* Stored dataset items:
--

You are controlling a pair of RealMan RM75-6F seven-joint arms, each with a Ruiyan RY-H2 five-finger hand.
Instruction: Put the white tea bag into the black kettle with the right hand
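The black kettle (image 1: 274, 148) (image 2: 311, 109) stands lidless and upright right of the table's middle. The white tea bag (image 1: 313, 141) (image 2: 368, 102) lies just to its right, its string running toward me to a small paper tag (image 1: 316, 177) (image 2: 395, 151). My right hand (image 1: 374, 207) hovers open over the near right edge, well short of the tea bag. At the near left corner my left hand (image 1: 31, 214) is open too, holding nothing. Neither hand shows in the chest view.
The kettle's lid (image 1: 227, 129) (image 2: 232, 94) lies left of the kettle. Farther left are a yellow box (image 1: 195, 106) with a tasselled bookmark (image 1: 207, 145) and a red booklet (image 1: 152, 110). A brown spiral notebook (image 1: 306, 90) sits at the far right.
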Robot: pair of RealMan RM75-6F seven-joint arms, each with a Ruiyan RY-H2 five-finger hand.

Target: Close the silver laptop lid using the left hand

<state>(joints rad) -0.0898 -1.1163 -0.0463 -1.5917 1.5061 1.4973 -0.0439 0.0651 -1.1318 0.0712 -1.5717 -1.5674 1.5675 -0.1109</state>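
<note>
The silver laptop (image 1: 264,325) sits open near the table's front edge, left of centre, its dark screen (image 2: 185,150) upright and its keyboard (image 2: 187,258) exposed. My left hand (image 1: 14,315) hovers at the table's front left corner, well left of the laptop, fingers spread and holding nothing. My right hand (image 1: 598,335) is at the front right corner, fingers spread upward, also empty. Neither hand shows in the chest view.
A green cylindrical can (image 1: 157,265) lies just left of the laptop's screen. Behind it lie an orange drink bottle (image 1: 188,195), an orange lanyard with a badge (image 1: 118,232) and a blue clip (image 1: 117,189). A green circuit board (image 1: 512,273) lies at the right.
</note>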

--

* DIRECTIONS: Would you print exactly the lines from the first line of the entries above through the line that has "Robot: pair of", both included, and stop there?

* YOUR RESPONSE:
You are controlling a pair of RealMan RM75-6F seven-joint arms, each with a Ruiyan RY-H2 five-finger hand.
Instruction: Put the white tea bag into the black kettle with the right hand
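The black kettle (image 1: 274, 148) (image 2: 311, 109) stands lidless and upright right of the table's middle. The white tea bag (image 1: 313, 141) (image 2: 368, 102) lies just to its right, its string running toward me to a small paper tag (image 1: 316, 177) (image 2: 395, 151). My right hand (image 1: 374, 207) hovers open over the near right edge, well short of the tea bag. At the near left corner my left hand (image 1: 31, 214) is open too, holding nothing. Neither hand shows in the chest view.
The kettle's lid (image 1: 227, 129) (image 2: 232, 94) lies left of the kettle. Farther left are a yellow box (image 1: 195, 106) with a tasselled bookmark (image 1: 207, 145) and a red booklet (image 1: 152, 110). A brown spiral notebook (image 1: 306, 90) sits at the far right.
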Robot: pair of RealMan RM75-6F seven-joint arms, each with a Ruiyan RY-H2 five-finger hand.

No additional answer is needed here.